Task goal ->
Please copy out the lines in the entries that contain "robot".

(Stored data)
*** Block opens ***
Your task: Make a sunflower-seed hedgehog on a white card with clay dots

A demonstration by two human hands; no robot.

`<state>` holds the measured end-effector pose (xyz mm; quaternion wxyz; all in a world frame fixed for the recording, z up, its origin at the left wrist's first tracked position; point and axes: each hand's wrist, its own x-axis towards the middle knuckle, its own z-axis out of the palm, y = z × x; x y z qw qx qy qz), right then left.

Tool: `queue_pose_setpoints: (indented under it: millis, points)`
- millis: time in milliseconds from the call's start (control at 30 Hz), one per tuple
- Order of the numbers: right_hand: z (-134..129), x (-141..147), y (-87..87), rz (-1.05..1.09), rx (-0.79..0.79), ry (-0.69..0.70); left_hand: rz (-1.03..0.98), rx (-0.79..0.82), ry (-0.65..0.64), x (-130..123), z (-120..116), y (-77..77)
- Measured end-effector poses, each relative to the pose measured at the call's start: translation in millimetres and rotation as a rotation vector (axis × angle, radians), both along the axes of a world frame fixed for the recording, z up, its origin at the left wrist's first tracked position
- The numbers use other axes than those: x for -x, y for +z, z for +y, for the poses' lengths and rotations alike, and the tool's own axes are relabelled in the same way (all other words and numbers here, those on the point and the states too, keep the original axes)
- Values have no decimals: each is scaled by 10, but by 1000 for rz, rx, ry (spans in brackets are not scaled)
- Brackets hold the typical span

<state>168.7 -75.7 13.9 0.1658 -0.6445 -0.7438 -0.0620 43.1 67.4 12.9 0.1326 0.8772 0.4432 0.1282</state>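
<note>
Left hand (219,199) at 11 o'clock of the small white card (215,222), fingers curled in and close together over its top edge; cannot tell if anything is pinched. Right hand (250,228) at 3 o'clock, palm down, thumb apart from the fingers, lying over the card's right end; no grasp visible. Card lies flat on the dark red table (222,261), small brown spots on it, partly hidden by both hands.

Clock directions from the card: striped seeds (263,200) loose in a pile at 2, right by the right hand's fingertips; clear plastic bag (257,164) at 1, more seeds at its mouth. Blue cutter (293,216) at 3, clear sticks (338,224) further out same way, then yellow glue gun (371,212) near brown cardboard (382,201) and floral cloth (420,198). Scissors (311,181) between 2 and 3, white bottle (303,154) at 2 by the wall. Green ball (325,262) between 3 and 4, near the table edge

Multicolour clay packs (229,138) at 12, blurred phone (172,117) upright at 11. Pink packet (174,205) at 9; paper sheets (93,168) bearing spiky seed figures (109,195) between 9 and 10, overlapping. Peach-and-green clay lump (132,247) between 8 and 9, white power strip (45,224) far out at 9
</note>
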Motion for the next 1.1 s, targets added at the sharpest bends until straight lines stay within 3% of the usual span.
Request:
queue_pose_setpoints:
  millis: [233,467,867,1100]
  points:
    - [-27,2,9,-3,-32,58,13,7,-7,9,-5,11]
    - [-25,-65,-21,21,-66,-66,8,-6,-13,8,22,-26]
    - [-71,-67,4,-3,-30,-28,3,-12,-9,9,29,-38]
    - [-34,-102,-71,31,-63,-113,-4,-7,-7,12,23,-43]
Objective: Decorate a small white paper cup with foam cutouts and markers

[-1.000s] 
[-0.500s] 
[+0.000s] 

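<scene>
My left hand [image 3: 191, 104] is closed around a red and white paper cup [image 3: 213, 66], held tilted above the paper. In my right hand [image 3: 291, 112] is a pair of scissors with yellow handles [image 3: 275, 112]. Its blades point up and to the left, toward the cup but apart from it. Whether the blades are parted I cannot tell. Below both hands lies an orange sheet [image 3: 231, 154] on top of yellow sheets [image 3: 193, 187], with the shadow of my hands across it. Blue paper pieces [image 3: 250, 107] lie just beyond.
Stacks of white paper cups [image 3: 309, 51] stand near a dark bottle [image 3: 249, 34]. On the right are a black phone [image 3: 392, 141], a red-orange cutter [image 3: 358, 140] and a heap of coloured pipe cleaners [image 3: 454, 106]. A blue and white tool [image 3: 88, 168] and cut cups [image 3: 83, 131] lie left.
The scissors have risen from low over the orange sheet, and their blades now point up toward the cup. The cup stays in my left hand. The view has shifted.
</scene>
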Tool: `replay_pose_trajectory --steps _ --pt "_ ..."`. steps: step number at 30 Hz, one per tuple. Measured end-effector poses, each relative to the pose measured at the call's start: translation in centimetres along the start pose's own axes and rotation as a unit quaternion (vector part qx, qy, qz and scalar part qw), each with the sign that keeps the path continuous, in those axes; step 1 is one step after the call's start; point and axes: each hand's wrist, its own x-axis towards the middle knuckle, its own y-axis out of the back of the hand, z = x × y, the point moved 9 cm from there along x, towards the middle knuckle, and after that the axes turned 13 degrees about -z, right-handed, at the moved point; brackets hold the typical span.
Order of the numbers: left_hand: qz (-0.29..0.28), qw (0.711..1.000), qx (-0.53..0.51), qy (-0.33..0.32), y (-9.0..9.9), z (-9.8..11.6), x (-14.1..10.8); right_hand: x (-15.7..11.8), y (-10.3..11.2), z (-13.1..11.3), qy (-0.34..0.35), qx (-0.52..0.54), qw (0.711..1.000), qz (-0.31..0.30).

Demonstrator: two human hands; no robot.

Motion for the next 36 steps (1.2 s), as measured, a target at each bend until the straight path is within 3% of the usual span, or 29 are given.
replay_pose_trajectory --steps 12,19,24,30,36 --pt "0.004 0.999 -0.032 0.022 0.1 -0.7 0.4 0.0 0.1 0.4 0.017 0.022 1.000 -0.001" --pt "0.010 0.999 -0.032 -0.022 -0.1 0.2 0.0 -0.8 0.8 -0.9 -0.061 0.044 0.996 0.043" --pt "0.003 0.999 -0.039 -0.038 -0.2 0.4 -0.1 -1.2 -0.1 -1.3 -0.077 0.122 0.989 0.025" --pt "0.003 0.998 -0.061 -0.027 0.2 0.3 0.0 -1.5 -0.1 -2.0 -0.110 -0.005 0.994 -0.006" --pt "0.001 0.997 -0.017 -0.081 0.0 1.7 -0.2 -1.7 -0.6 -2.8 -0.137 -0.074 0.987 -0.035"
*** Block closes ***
Exercise solution ->
A demonstration by two human hands; no robot.
Demonstrator: two human hands; no robot.

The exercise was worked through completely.